Leones en la cocina 2

La torre de los dos molinos era blanca, de un blanco liso y bien pintado que se evidenciaba hoy más que otras veces contra el cielo de plomo, como si el blanco quisiera gritar. Desde allí hasta el mar yacían los leones. Los cadáveres parecían niños gigantes vestidos con el mismo abrigo, una especie de uniforme de un lejano colegio, un abrigo de esos que llevan capucha con pelo sintético marrón y que se mueve

con el viento. Leones feroces abandonados en una playa como niños desdichados. El crimen, el horror era así, simplemente había que aceptarlo. Algunos policías jóvenes vomitaban en el mar; otros no habían alcanzado la orilla a tiempo. El olor era nauseabundo. Después de unos años aprenderían a guardar silencio, como él, guardar silencio para afuera «para adentro no te callas, ¿eh?, Landerito, Landerito».

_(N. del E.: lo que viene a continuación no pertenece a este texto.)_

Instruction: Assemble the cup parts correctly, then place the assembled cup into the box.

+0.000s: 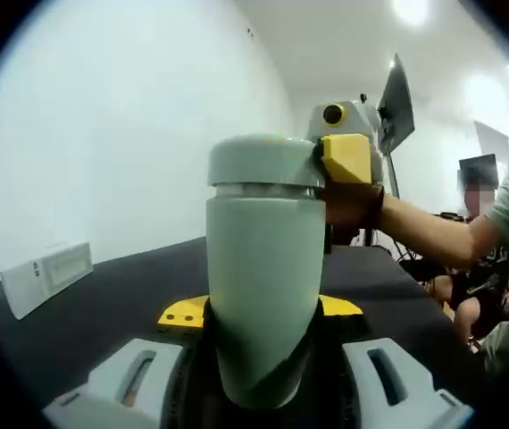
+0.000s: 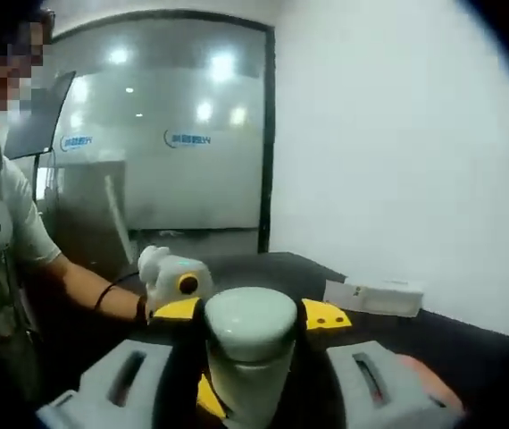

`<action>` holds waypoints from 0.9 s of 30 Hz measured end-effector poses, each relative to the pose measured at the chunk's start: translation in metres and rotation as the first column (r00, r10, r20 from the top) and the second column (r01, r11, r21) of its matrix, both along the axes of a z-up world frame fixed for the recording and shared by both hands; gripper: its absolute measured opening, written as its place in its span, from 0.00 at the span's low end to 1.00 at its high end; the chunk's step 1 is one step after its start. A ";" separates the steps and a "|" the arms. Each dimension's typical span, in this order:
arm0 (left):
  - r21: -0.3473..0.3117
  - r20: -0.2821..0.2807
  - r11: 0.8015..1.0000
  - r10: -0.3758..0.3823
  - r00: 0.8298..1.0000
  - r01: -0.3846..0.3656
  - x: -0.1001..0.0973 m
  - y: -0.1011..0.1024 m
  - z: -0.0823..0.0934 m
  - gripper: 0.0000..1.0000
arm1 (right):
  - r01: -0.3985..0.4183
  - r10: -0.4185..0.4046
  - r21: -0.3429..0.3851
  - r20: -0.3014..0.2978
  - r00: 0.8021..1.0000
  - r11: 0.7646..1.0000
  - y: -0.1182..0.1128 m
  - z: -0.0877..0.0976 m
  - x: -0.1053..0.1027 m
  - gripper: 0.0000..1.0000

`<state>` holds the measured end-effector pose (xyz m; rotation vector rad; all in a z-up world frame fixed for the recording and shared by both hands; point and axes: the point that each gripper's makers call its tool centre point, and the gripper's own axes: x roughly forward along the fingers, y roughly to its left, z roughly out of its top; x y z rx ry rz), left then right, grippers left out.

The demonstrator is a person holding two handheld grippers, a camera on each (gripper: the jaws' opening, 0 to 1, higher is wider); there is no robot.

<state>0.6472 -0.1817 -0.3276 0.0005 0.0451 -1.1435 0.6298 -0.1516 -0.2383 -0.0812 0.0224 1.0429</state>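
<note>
A pale green cup body (image 1: 263,286) stands upright between the yellow-tipped jaws of my left gripper (image 1: 259,311), which is shut on it. Its grey-green lid (image 1: 263,161) sits on top of the body. My right gripper (image 1: 348,152) reaches in from the right, with a yellow pad pressed against the lid's side. In the right gripper view I look down on the lid (image 2: 250,322), and my right gripper (image 2: 253,313) is shut on it with a yellow tip on each side. The left gripper (image 2: 174,279) shows behind the cup, held by a hand.
A dark table (image 1: 120,295) lies under the cup. A flat white box (image 1: 47,277) (image 2: 375,297) rests near the white wall. A person's arm (image 1: 424,228) crosses at the right. A glass wall (image 2: 174,134) stands behind.
</note>
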 end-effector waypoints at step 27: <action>-0.005 -0.001 1.000 -0.001 1.000 0.001 0.001 0.002 0.000 0.39 | -0.347 0.348 -0.093 -0.004 0.938 0.933 -0.004 0.017 -0.015 0.47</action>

Si bien el paisaje y el olor, aquel olor a podrido profundo y empalagoso le provocaban un rechazo visceral, no podía evitar que la mirada se le clavara en algún punto incierto en el que chocaba con uno de tantos cadáveres. Miraba hacia abajo y allí estaban los cientos cincuenta cadáveres y la alfombra y el papel enganchado a su pie y Rosa. Todo a la vez. Todo en el mismo día. Nada tenía sentido, era la única conclusión posible. «¿Acaso algo tiene sentido?»

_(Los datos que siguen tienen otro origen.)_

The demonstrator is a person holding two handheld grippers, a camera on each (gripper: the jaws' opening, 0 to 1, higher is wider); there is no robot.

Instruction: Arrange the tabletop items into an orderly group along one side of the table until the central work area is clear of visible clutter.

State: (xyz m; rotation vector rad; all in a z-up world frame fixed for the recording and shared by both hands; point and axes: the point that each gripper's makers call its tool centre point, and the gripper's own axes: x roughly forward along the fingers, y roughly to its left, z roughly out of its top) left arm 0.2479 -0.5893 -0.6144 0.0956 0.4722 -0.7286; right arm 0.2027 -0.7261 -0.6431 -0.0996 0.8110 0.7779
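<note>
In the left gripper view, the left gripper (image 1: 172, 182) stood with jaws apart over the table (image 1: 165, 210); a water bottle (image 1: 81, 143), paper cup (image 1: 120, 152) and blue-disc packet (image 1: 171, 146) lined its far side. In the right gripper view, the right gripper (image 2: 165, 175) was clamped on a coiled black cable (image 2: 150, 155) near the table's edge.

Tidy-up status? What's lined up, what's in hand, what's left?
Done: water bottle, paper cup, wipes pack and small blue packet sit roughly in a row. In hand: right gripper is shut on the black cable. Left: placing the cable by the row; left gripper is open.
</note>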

Cuanto le había cambiado la vida en tan poco tiempo. Hoy todo era un sinsentido: Rosa dejaba una escueta nota en un post-it y él se encontraba con los cadáveres de ciento

cincuenta leones «macho, apaga y vamonos...» Esa misma mañana al coger el teléfono para atender una llamada que había sido precisamente ésta en la que requerían su presencia, había empezado algo diferente. «Macho, estás fino: algo diferente, algo diferente…»

La llamada de primera hora  había sido corta y no le dejaba mucho tiempo. Sin embargo le costaba levantarse de la cama como si el peso del día se hubiera adelantado aplastándolo.